The federal budget should not increase taxes. Americans are burdened with income taxes, estate and gift taxes, excise taxes, capital gains taxes, Medicare taxes, and Social Security taxes. And this is in addition to what they pay on the state and local level. According to the Treasury Department, Americans paid a whopping $4.44 trillion in taxes to the federal government in fiscal year 2023. The federal budget should actually cut taxes instead of just avoiding tax hikes. It should actually lower taxes instead of just closing loopholes and shifting the tax burden. And it should actually eliminate taxes instead of just reforming the tax code.

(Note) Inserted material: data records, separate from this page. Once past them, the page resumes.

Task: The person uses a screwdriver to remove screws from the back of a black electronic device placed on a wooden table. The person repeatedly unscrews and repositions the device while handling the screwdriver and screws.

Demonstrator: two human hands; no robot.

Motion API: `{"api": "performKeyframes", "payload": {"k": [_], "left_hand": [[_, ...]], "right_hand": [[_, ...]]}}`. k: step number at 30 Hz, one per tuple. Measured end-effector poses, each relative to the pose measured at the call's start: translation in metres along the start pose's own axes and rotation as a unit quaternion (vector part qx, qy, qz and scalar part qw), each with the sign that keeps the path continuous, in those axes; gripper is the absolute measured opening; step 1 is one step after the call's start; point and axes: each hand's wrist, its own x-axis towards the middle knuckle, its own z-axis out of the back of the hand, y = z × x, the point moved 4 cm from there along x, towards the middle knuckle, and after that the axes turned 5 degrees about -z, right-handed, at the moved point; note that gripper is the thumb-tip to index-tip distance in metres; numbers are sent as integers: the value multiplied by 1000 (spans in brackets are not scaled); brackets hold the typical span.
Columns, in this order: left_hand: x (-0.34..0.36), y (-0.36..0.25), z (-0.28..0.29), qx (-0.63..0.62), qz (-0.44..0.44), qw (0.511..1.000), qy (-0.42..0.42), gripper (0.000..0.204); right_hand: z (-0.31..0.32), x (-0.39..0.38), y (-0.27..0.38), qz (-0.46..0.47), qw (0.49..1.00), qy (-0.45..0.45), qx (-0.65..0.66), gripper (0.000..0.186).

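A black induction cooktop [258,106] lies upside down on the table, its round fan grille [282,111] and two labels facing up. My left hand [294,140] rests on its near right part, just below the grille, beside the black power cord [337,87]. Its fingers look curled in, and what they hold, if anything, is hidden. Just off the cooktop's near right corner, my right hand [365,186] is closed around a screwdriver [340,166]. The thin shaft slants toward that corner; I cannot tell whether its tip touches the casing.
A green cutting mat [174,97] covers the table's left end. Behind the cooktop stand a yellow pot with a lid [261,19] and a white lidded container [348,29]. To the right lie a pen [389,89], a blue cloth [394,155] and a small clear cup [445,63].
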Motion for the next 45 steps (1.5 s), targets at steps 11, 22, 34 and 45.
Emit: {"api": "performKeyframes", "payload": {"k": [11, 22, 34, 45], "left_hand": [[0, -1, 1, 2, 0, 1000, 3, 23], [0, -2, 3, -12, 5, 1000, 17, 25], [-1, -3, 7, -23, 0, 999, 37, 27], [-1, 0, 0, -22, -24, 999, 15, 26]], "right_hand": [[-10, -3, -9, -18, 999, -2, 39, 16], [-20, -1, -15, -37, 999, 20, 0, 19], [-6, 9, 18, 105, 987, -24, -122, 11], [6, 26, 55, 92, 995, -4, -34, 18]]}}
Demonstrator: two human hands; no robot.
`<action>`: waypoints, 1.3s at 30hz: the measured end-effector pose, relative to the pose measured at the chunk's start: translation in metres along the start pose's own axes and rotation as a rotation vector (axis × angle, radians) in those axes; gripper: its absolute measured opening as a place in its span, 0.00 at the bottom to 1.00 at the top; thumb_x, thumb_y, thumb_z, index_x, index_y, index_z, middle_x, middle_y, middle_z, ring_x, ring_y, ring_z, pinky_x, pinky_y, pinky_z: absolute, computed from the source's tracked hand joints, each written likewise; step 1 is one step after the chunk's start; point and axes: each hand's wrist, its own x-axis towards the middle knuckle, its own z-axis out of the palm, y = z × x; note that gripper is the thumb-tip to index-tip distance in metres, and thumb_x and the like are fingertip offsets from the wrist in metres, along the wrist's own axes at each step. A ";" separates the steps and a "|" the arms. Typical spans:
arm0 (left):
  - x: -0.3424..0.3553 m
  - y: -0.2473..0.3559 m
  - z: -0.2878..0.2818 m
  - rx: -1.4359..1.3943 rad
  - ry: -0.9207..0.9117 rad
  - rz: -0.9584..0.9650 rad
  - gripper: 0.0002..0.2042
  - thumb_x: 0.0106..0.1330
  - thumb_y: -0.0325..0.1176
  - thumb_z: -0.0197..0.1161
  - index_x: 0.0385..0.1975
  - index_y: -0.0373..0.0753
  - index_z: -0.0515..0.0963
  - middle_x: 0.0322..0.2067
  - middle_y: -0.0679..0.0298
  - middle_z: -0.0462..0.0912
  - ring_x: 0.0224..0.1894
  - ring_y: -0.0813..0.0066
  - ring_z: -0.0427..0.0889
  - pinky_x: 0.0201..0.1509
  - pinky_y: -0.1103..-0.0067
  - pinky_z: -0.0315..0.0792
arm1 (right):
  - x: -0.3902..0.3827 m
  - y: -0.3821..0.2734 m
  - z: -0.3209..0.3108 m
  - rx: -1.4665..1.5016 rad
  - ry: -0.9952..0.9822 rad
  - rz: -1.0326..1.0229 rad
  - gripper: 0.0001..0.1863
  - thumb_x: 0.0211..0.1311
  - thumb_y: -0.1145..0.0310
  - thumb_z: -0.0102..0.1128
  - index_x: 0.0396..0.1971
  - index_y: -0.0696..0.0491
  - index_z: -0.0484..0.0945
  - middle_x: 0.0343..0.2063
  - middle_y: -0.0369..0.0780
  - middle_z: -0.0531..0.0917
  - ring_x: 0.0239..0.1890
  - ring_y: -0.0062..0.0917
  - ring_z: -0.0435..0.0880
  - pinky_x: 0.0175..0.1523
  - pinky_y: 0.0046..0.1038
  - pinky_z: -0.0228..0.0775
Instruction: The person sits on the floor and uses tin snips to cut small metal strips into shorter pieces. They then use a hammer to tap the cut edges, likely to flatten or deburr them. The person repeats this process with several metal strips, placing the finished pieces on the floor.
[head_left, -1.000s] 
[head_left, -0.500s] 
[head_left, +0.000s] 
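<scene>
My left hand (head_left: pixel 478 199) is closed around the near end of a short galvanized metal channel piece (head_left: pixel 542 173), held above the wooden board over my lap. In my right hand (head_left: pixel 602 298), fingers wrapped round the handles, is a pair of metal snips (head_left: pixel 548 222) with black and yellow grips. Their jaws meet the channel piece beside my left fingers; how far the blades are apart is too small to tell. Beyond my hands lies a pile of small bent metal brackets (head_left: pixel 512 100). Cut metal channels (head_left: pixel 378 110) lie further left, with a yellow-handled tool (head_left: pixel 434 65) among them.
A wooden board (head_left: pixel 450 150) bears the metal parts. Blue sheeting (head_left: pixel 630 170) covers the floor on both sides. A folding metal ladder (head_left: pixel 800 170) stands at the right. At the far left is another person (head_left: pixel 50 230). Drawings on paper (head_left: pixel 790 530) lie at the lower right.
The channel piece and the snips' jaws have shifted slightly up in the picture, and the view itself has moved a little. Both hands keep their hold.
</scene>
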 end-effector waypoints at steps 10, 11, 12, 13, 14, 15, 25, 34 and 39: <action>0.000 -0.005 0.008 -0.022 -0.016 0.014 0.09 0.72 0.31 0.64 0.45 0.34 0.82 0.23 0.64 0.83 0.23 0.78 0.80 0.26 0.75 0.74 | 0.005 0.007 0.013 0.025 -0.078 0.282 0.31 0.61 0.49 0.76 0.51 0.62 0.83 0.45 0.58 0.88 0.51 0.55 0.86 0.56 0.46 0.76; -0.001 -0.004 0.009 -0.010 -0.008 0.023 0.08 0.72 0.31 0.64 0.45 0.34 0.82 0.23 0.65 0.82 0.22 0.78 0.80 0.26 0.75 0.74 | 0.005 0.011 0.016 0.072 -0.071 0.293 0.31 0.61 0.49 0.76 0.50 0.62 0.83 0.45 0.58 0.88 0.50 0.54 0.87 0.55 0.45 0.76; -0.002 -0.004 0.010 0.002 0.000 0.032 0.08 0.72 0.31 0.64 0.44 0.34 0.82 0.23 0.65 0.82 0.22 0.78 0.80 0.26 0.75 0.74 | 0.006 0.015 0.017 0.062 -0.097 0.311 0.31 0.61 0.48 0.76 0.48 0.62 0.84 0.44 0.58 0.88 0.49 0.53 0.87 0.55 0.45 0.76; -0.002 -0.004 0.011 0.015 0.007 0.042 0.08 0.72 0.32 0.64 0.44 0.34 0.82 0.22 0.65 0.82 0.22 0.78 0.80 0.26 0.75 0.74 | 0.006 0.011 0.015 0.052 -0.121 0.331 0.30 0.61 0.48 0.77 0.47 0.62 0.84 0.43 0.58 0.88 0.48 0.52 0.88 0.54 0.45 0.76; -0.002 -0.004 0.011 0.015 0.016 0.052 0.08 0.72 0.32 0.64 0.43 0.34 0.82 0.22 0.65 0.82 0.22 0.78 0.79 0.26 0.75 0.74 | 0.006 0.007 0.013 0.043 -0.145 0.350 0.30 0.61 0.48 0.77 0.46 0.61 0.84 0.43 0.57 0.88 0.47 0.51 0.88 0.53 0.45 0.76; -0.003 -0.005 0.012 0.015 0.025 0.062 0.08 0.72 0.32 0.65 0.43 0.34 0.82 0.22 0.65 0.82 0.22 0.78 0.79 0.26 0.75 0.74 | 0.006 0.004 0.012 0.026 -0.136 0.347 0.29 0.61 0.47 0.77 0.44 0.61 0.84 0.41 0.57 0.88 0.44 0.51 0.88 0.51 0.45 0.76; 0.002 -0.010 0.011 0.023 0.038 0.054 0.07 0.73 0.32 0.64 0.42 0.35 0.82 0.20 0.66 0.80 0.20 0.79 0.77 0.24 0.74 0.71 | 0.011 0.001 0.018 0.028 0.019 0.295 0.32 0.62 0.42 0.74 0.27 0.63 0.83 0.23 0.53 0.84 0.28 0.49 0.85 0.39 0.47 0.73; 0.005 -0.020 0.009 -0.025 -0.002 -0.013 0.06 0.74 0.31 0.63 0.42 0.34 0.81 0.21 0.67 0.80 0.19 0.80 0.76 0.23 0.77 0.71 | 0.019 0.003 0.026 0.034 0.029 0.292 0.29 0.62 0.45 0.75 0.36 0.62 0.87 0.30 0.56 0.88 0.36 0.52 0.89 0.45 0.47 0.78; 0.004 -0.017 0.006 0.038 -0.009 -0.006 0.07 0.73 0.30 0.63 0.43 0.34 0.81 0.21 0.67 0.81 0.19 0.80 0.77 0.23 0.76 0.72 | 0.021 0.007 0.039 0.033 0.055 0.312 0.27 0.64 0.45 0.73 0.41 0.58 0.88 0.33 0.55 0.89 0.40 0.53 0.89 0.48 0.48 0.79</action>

The federal budget should not empower the government to transfer income from one American to another. The main thing that the federal government spends money on is income-transfer programs. As explained by the late Walter Williams, economist at George Mason University:
Tragically, two-thirds to three-quarters of the federal budget can be described as Congress taking the rightful earnings of one American to give to another American — using one American to serve another. Such acts include farm subsidies, business bailouts, Social Security, Medicare, Medicaid, food stamps, welfare, and many other programs.
We don’t need entitlement reform; we need entitlement elimination.
The federal budget should be small. In Federalist No. 45, James Madison, the “father of the Constitution,” explained about the Constitution: “The powers delegated by the proposed Constitution to the Federal Government, are few and defined. Those which are to remain in the State Governments are numerous and indefinite.” Yet, the federal budget is greater than the combined budgets of all 50 states. This is even worse than it seems since federal funding makes up about a third of state budgets.
Most of all, the federal budget should be constitutional. The case can easily be made that over 90 percent of spending authorized by the federal budget is not authorized by the Constitution. This includes things like foreign aid, art and culture subsidies, the drug war, job-training programs, education, Amtrak, welfare, public broadcasting, airline security, unemployment compensation, space exploration, science and research grants, farm subsidies, housing, and welfare. This means that whole departments and agencies of the federal government should be eliminated lock, stock, and barrel. This would include the Departments of Agriculture, Education, Energy, Health and Human Services, Housing and Urban Development, Transportation, and Labor as well as independent agencies of the federal government like the FTC, the FCC, the EPA, OSHA, the Export-Import Bank, the SBA, the CPSC, the EEOC, the TVA, the CFTC, the NEA, the NEH, the SEC, the NSF, and USAID — just to name a few.
These characteristics of the federal budget are the antidote to the fiscal insanity of the RSC budget. Ideally, there would be no income taxation at all and a very minimal federal budget. If all the illegitimate agencies and programs of the federal government were eliminated, there would be no need for income taxation and a federal budget in its current form. Americans lived without income taxation for more than 100 years, and the constitutional functions of the federal government were still adequately funded without all of the budget chicanery that now takes place every year.